Lady Elizabeth Dryden survived her husband, but reportedly lost her wits after
becoming a widow. Although some have historically claimed to be from the
lineage of John Dryden, his three children, one of whom became a Roman Catholic
priest, had no children themselves.
Writing
for the stage
Soon
after his restoration to the throne in 1660, Charles II granted two patents for
theatres, which had been closed by the Puritans in 1642. Dryden soon joined the
little band of dramatists who were writing new plays for the revived English
theatre. His first play, The Wild Gallant, a farcical comedy with some strokes
of humour and a good deal of licentious dialogue, was produced in 1663. It was
a comparative failure, but in January 1664 he had some share in the success of
The Indian Queen, a heroic tragedy in rhymed couplets in which he had
collaborated with Sir Robert Howard, his brother-in-law. Dryden was soon to
successfully exploit this new and popular genre, with its conflicts between
love and honour and its lovely heroines before whose charms the blustering
heroes sank down in awed submission. In the spring of 1665 Dryden had his own
first outstanding success with The Indian Emperour, a play that was a sequel to
The Indian Queen.
In
1667 Dryden had another remarkable hit with a tragicomedy, Secret Love, or the
Maiden Queen, which appealed particularly to the king. The part of Florimel, a
gay and witty maid of honour, was played to perfection by the king’s latest
mistress, Nell Gwynn. In Florimel’s rattling exchanges with Celadon, the
Restoration aptitude for witty repartee reached a new level of accomplishment.

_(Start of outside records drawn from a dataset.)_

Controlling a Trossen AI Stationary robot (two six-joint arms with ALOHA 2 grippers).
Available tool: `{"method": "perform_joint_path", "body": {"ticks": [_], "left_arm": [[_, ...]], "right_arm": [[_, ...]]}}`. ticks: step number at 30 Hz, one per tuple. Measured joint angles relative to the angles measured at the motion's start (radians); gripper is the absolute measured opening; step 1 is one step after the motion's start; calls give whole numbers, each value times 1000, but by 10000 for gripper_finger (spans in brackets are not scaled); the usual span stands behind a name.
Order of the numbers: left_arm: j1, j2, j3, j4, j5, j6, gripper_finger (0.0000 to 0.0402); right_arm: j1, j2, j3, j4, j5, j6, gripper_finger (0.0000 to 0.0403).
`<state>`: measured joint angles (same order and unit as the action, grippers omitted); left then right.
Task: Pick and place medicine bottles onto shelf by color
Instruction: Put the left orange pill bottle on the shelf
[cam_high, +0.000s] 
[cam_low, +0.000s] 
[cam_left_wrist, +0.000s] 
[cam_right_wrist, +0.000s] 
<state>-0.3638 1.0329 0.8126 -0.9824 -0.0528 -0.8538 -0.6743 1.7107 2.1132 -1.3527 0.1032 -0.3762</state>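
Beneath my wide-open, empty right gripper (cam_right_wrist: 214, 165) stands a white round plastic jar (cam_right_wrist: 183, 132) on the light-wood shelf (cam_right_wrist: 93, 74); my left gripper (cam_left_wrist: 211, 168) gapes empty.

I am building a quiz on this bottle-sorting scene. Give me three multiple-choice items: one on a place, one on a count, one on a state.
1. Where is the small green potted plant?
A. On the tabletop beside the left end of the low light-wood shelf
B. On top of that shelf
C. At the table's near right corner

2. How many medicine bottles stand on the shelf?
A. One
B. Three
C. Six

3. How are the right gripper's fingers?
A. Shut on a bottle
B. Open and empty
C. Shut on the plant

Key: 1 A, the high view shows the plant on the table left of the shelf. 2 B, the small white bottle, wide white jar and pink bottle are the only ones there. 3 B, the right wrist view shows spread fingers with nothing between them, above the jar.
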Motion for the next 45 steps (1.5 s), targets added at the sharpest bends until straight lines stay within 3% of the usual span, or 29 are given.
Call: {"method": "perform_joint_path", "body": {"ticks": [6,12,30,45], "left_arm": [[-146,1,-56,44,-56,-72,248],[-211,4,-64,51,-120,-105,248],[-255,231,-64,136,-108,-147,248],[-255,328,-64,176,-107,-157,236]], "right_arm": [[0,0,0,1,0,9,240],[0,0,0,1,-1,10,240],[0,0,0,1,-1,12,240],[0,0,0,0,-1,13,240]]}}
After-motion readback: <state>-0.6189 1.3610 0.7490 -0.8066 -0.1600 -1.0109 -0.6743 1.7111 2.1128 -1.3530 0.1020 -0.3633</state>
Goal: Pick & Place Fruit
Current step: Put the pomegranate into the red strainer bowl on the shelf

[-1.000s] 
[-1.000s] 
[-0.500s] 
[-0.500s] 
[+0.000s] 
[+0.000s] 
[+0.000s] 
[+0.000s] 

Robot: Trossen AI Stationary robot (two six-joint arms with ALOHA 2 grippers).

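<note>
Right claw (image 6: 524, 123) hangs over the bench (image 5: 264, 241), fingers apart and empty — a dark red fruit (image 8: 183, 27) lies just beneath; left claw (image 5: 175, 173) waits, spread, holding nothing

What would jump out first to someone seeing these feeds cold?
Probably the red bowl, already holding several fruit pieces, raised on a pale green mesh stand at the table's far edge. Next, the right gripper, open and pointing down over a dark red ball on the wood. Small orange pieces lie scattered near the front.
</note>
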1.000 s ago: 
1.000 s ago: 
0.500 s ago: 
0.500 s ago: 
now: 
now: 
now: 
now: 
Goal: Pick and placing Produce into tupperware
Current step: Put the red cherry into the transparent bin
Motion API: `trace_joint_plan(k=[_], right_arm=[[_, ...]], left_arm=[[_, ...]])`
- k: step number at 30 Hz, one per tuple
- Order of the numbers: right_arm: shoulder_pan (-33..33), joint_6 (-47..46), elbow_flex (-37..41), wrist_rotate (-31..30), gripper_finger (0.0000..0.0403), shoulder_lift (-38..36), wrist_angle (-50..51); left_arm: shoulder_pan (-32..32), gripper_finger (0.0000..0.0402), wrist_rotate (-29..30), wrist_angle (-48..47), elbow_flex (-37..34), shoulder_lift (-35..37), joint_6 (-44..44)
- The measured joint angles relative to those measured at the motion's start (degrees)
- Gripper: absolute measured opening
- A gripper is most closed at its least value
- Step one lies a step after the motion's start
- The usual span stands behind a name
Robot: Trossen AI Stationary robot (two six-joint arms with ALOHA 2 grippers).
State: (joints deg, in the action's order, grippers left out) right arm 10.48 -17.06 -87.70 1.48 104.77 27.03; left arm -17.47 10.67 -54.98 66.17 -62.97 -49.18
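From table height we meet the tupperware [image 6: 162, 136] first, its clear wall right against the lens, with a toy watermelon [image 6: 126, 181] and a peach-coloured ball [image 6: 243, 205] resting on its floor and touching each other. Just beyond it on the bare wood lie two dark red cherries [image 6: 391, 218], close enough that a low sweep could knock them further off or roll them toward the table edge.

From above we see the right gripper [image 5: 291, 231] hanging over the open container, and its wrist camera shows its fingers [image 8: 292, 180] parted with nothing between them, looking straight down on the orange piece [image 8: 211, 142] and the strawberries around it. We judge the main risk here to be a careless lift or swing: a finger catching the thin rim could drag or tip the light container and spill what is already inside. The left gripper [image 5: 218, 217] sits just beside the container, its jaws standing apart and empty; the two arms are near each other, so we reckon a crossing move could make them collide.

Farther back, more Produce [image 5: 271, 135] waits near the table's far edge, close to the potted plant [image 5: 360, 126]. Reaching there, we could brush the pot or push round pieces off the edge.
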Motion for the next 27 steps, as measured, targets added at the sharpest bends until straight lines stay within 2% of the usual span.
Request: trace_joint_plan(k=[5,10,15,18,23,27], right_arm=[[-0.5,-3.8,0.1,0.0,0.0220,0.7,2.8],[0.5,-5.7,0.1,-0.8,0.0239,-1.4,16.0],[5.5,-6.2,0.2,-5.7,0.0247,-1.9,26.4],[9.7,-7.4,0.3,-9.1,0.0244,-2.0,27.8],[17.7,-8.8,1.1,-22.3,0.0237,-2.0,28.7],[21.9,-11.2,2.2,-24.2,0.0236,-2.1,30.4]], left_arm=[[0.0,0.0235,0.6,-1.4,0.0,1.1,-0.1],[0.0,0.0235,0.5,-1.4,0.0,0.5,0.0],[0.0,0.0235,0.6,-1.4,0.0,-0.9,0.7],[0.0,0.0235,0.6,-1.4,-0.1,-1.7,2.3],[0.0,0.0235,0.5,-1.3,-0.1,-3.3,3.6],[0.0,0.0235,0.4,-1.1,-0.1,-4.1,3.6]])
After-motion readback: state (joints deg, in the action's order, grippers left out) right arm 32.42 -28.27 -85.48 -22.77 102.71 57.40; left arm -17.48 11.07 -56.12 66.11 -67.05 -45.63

In 1667 Dryden also reworked for the stage Molière’s comedy L’Étourdi
(translated by William Cavendish, duke of Newcastle) under the title Sir Martin
Mar-all.
In
1668 Dryden published Of Dramatick Poesie, an Essay, a leisurely discussion
between four contemporary writers of whom Dryden (as Neander) is one. This work
is a defense of English drama against the champions of both ancient Classical
drama and the Neoclassical French theatre; it is also an attempt to discover
general principles of dramatic criticism. By deploying his disputants so as to
break down the conventional oppositions of ancient and modern, French and
English, Elizabethan and Restoration, Dryden deepens and complicates the
discussion. This is the first substantial piece of modern dramatic criticism;
it is sensible, judicious, and exploratory and combines general principles and
analysis in a gracefully informal style. Dryden’s approach in this and all his
best criticism is characteristically speculative and shows the influence of
detached scientific inquiry. The prefaces to his plays and translations over
the next three decades were to constitute a substantial body of critical
writing and reflection.
In
1668 Dryden agreed to write exclusively for Thomas Killigrew’s company at the
rate of three plays a year and became a shareholder entitled to one-tenth of
the profits. Although Dryden averaged only a play a year, the contract
apparently was mutually profitable. In June 1669 he gave the company Tyrannick
Love, with its blustering and blaspheming hero Maximin. In December of the next
year came the first part of The Conquest of Granada by the Spaniards, followed
by the second part about a month later. All three plays were highly successful;
and in the character Almanzor, the intrepid hero of The Conquest of Granada,
the theme of love and honour reached its climax. But the vein had now been
almost worked out, as seen in the 1671 production of that witty burlesque of
heroic drama The Rehearsal, by George Villiers, 2nd duke of Buckingham, in
which Dryden (Mr. Bayes) was the main satirical victim. The Rehearsal did not
kill the heroic play, however; as late as November 1675, Dryden staged his last
and most intelligent example of the genre, Aureng-Zebe. In this play he
abandoned the use of rhymed couplets for that of blank verse.
In
writing those heroic plays, Dryden had been catering to an audience that was
prepared to be stunned into admiration by drums and trumpets, rant and
extravagance, stage battles, rich costumes, and exotic scenes. His abandonment
of crowd-pleasing rant and bombast was symbolized in 1672 with his brilliant
comedy Marriage A-la-Mode, in which the Restoration battle of the sexes was
given a sophisticated and civilized expression that only Sir George Etherege
and William Congreve at their best would equal. Equally fine in a different
mode was his tragedy All for Love (1677), based on Shakespeare’s Antony and
Cleopatra and written in a flowing but controlled blank verse. He had earlier
adapted The Tempest (1667), and later he reworked yet another Shakespeare play,
Troilus and Cressida (1679). Dryden had now entered what may be called his
Neoclassical period, and, if his new tragedy was not without some echoes of the
old extravagance, it was admirably constructed, with the action developing
naturally from situation and character.
By
1678 Dryden was at loggerheads with his fellow shareholders in the Killigrew
company, which was in grave difficulties owing to mismanagement. Dryden offered
his tragedy Oedipus, a collaboration with Nathaniel Lee, to a rival theatre
company and ceased to be a Killigrew shareholder.
Later
life and career
After
the Restoration, as Dryden quickly established himself as the leading poet and
literary critic of his day, he transferred his allegiances to the new
government. Along with Astraea Redux, Dryden welcomed the new regime with two
more panegyrics: To His Sacred Majesty: A Panegyric on his Coronation (1662)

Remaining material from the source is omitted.